Carpenter Brut, à la manière d'un Perturbator au Hellfest, faisait quelque peu figure d'ovni dans cette programmation de par son style plus électro Rétro. Accompagné du guitariste et du batteur d'Hacride, Franck Hueso, le créateur du projet, est confortablement installé derrière ses synthétiseurs, prêt à nous faire danser et trémousser. Les premiers beats bien rétro commencent à s'élever, alors que la guitare et les percussions font entendre leurs voix. "Escape from Midwich Valley" restera inquiétant de par ses atmosphères plutôt angoissantes et par sa lenteur, alors que "Disco Zombi Italia" mettra le feu sous la tente, avec sa fameuse mélodie ennivrante parfaite pour danser.
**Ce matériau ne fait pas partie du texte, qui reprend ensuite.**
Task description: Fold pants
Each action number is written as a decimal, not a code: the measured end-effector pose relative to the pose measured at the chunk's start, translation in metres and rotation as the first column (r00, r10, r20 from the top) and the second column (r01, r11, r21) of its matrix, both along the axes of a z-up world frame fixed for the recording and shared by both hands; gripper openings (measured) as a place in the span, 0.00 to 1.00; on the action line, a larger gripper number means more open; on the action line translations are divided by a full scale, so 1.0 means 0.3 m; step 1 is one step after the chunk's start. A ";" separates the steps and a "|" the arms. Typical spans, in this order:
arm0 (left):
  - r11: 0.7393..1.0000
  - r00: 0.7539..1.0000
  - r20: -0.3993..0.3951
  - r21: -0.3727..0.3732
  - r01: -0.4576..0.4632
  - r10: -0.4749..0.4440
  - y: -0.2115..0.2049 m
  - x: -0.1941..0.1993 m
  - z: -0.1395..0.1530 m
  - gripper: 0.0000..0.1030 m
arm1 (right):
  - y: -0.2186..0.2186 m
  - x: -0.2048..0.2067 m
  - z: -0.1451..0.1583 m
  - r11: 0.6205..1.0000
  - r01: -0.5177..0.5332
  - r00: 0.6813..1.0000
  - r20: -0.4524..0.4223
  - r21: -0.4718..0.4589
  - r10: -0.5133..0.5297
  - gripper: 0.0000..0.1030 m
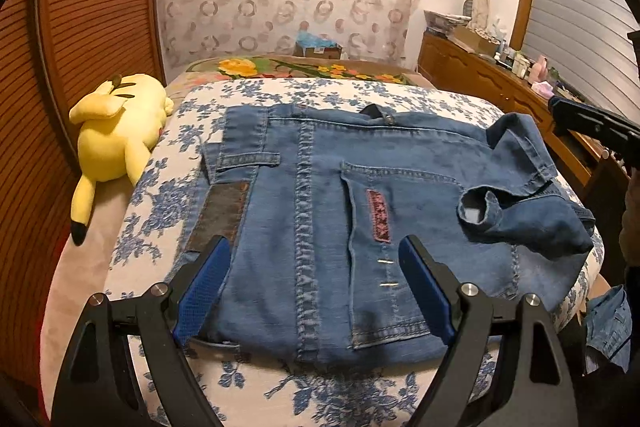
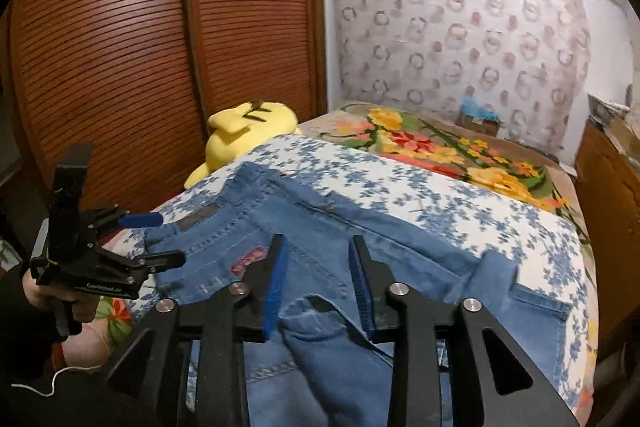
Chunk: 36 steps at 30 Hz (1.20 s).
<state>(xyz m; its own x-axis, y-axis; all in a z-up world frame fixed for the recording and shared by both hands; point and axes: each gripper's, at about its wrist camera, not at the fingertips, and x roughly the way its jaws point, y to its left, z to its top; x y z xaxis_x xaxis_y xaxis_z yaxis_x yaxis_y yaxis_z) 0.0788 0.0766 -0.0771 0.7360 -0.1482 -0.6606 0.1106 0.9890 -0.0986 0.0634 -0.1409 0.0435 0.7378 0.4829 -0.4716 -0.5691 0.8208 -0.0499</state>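
Blue jeans (image 1: 320, 195) lie folded on the bed, back pockets up, with a red patch on one pocket. A leg end with its cuff (image 1: 480, 207) lies doubled over at the right. My left gripper (image 1: 316, 263) hovers over the near edge of the jeans, its jaws wide open around bare denim, gripping nothing. In the right wrist view the left gripper (image 2: 168, 241) shows at the left, held by a hand. My right gripper (image 2: 320, 263) is open just above the folded leg (image 2: 320, 339), and its pads press on nothing.
The bed has a blue-flowered white cover (image 1: 360, 395) and a bright floral blanket (image 2: 460, 147) beyond. A yellow plush toy (image 1: 116, 135) lies at the bed's left edge, beside brown louvred wardrobe doors (image 2: 120, 67). A cluttered wooden dresser (image 1: 480, 71) stands at the right.
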 end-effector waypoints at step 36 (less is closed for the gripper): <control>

On se croirait vraiment revenu en plein coeur des années 80, dans une boîte de nuit en bordure de mer.

Le voyage est total et Carpenter Brut enchaînera durant une petite heure (oui, petite, car le temps a véritablement filé !). Nul besoin de s'adresser au public tant le message musical passe remarquablement bien. Les ambiances colorées proposées par le groupe seront vraiment dans le thème, et l'on voudrait bien continuer à rester dans cette bulle toute la nuit ! Malheureusement, toute bonne chose a une fin, et c'est avec un pincement au coeur que je vois Franck Hueso nous faire un au revoir chaleureux de la main. L'ambiance continuera bien entendu au camping, avec notamment une poubelle transformée en chaîne Hi-Fi et balançant de l'électro de Rave Party, ou bien encore quelques bidons transformés pour l'occasion en djembé. Les fous rires ne dureront pas toute la nuit, mais presque, avant que l'on se concentre sur le départ prévu seulement dans quelques heures.

Tesseract

Leogun

Red Sun Rising

Rise Of The Northstar

Architects

Stray From The Path

Rancid

Le Download Festival 2017, assumant parfaitement sa programmation éclectique, a encore fait un très beau choix concernant ses groupes. Un parfait mélange entre douceur et brutalité, tout en me permettant de voir plusieurs grands groupes qui n'ont pas ou plus l'habitude de passer dans nos contrées. On peut dire que le Download Festival, à peine après avoir fermé les portes de son édition 2017, pense déjà à l'année prochaine. Et nous y serons bien sûr de retour, sacrebleu !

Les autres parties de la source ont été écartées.